* ABOUT THIS TASK *
With nothing left out, give the data back exactly.

* DATA BELOW *
----------

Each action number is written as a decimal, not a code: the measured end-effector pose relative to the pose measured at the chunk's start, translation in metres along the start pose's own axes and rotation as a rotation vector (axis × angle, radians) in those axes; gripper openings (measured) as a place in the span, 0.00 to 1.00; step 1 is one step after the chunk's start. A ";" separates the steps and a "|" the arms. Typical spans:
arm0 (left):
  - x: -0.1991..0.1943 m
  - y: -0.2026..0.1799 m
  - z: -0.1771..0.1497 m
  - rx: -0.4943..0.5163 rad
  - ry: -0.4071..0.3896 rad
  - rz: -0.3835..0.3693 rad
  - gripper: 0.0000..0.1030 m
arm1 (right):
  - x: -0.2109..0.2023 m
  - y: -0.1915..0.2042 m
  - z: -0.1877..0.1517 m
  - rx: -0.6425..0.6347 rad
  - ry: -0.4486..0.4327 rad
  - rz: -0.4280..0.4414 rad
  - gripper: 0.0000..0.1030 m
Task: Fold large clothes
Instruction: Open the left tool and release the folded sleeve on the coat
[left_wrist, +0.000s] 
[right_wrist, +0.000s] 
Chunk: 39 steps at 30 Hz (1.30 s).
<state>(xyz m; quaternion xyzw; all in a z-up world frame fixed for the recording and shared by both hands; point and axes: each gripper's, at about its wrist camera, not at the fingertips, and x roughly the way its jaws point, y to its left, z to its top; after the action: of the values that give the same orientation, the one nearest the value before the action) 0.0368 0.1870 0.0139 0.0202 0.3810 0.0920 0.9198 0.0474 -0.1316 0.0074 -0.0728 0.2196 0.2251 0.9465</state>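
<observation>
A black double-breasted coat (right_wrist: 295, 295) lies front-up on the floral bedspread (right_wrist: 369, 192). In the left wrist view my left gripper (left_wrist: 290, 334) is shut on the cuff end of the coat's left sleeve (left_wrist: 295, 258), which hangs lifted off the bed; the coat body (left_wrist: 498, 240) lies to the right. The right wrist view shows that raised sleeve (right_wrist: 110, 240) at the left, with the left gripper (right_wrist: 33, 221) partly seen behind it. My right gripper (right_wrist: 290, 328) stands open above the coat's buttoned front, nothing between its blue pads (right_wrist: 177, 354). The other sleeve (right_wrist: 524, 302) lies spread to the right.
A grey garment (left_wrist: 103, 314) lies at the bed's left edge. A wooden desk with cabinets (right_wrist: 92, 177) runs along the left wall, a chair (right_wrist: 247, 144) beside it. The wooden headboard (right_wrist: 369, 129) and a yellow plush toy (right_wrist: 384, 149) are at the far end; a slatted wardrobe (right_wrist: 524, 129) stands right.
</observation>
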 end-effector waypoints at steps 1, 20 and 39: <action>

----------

* EXERCISE RESPONSE *
Each action number is written as a decimal, not a code: the measured end-effector pose relative to the pose measured at the chunk's start, translation in metres along the start pose's own axes and rotation as a rotation vector (axis × angle, radians) in those axes; gripper openings (measured) as a place in the span, 0.00 to 1.00; step 1 is one step after the chunk's start. A ";" separates the steps and a "|" the arms. Typical spans:
arm0 (left):
  - x: -0.1991..0.1943 m
  - y: -0.2026..0.1799 m
  - z: -0.1771..0.1497 m
  - rx: -0.4943..0.5163 rad
  - ry: -0.4071..0.3896 rad
  - rz: -0.3835..0.3693 rad
  - gripper: 0.0000..0.1030 m
arm1 (right):
  - x: -0.2109..0.2023 m
  - y: -0.1915..0.2042 m
  - z: -0.1877..0.1517 m
  - rx: -0.6425..0.6347 rad
  - ry: -0.4486..0.4327 rad
  - rz: -0.4280..0.4414 rad
  - gripper: 0.0000..0.1030 m
Task: Fold large clothes
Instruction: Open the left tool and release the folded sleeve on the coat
[left_wrist, +0.000s] 
[right_wrist, +0.000s] 
Chunk: 39 steps at 30 Hz (1.30 s).
<state>(xyz m; quaternion xyzw; all in a z-up world frame fixed for the recording and shared by both hands; point and axes: each gripper's, at about its wrist camera, not at the fingertips, and x roughly the way its jaws point, y to its left, z to its top; after the action: of the values that give the same orientation, the one nearest the value before the action) 0.0368 0.1870 0.0139 0.0202 0.3810 0.0920 0.9198 0.0474 -0.1316 0.0074 -0.0728 0.2196 0.2251 0.9465</state>
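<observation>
A black double-breasted coat (right_wrist: 295, 295) lies front-up on the floral bedspread (right_wrist: 369, 192). In the left wrist view my left gripper (left_wrist: 290, 334) is shut on the cuff end of the coat's left sleeve (left_wrist: 295, 258), which hangs lifted off the bed; the coat body (left_wrist: 498, 240) lies to the right. The right wrist view shows that raised sleeve (right_wrist: 110, 240) at the left, with the left gripper (right_wrist: 33, 221) partly seen behind it. My right gripper (right_wrist: 290, 328) stands open above the coat's buttoned front, nothing between its blue pads (right_wrist: 177, 354). The other sleeve (right_wrist: 524, 302) lies spread to the right.
A grey garment (left_wrist: 103, 314) lies at the bed's left edge. A wooden desk with cabinets (right_wrist: 92, 177) runs along the left wall, a chair (right_wrist: 247, 144) beside it. The wooden headboard (right_wrist: 369, 129) and a yellow plush toy (right_wrist: 384, 149) are at the far end; a slatted wardrobe (right_wrist: 524, 129) stands right.
</observation>
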 end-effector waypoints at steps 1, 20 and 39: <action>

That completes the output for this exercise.